Flag on File – Tracking Down Subject of Investigation

Many of us have seen IRCC’s efforts to track entries and exits. In this case, at paras 35-36, we see how this can work in practice in the summary of CBSA investigator Jolene Northfield. Having had difficult tracking Mr. Singh in July 2016, he came to CBSA’s attention 2017 thanks to a flag at the Windsor border. Mr. Singh’s Calgary address was obtained and supported the arrest warrant.

Wilful Blindness

Before I go into wilful blindness, there are a few things worth pointing to in the preceding section of the decision titled “credibility.

Judge Skene impugns Mr. Singh’s credibility with a couple lines including  the following:

[139]      I accept that Singh did not fully read his Application, including his supporting documentation, for a student visa and a study permit, although it would have been hard to miss the statements in English directly above each of his signatures.  I find this was an intentional act on his part.  He had no intention of reading it. 

[141]      He signed under the statement “I declare that I have answered all questions in this application fully and truthfully.”  Did he read that declaration?  I am uncertain.  As stated, it is hard to miss.  If he did, he made a material misrepresentation on his Application.  If he did not read what he was signing, in this part of his Application, or any of the other signature lines, that act and those acts were intentional – a deliberate choice.  

I cannot walk into the shoes of the defense counsel in this case in terms of whether they should have pursued a different strategy – one involving preparing Mr. Singh in order to have him understand the mistakes he made and how he had been led into making these various mistakes. It is clear that the lack of sympathy the judge had towards Mr. Singh’s position of blaming the consultant and blaming the visa office for processing his visa did not win over sympathy or create reasonable doubt.
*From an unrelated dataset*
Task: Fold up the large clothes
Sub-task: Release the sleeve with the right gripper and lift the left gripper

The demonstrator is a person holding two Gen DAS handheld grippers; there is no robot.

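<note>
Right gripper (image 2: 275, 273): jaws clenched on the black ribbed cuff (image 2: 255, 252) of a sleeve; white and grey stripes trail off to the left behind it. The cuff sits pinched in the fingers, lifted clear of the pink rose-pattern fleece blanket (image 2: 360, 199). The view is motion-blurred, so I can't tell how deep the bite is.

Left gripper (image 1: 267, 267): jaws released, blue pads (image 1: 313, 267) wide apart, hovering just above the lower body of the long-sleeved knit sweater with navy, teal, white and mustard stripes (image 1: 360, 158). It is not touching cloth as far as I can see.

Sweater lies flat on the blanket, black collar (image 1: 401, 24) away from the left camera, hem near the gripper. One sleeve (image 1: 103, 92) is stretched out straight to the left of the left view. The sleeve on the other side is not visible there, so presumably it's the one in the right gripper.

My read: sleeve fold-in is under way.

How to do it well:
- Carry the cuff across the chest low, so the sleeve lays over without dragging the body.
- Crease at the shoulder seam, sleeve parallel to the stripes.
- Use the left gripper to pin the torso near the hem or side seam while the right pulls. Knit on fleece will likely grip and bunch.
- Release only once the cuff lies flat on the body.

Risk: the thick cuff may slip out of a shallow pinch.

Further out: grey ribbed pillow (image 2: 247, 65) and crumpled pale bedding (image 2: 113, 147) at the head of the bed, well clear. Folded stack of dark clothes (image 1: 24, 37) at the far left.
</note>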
I do feel sympathetic for the manner in which Mr. Singh assumed the ghost consultants who represented him knew what they were doing were licensed. The process of figuring out is licensed is not easy, word of mouth referrals often accepted without background checks, and representatives (including the ghost consultants here) do not often do a good job of telling clients what it is they are actually signing and/or to review carefully materials before signing. Students, especially those eager to leave their situations for Canada at a younger age, have the tendency to be impatient.

For me this is a classic case of s.40 IRPA misrepresentation but to convict him also of the criminal provision s.128 IRPA seems heavy handed.

That being said, the wilful blindness sections of the decision from paragraphs 147 – 161 are an important read. It highlights the vulnerability students face but that those factors of vulnerability (lack of knowledge, dissociation, willingness to follow instructions) can be the very foundation of fraud and contribute to their own roles of perpetrators. Clients (and for students, especially their families) should be asking many questions along the way of those who purport to help them and pose difficult questions. Obeying or Acquiescing to instructions without any active efforts to challenge or clarify those instructions can lead to a judge impugning motives, intent, and wilful blindness. There is also a major benefit to documenting questions to your representatives or to those assisting you by email to clearly demonstrate your actions through your own paper trail.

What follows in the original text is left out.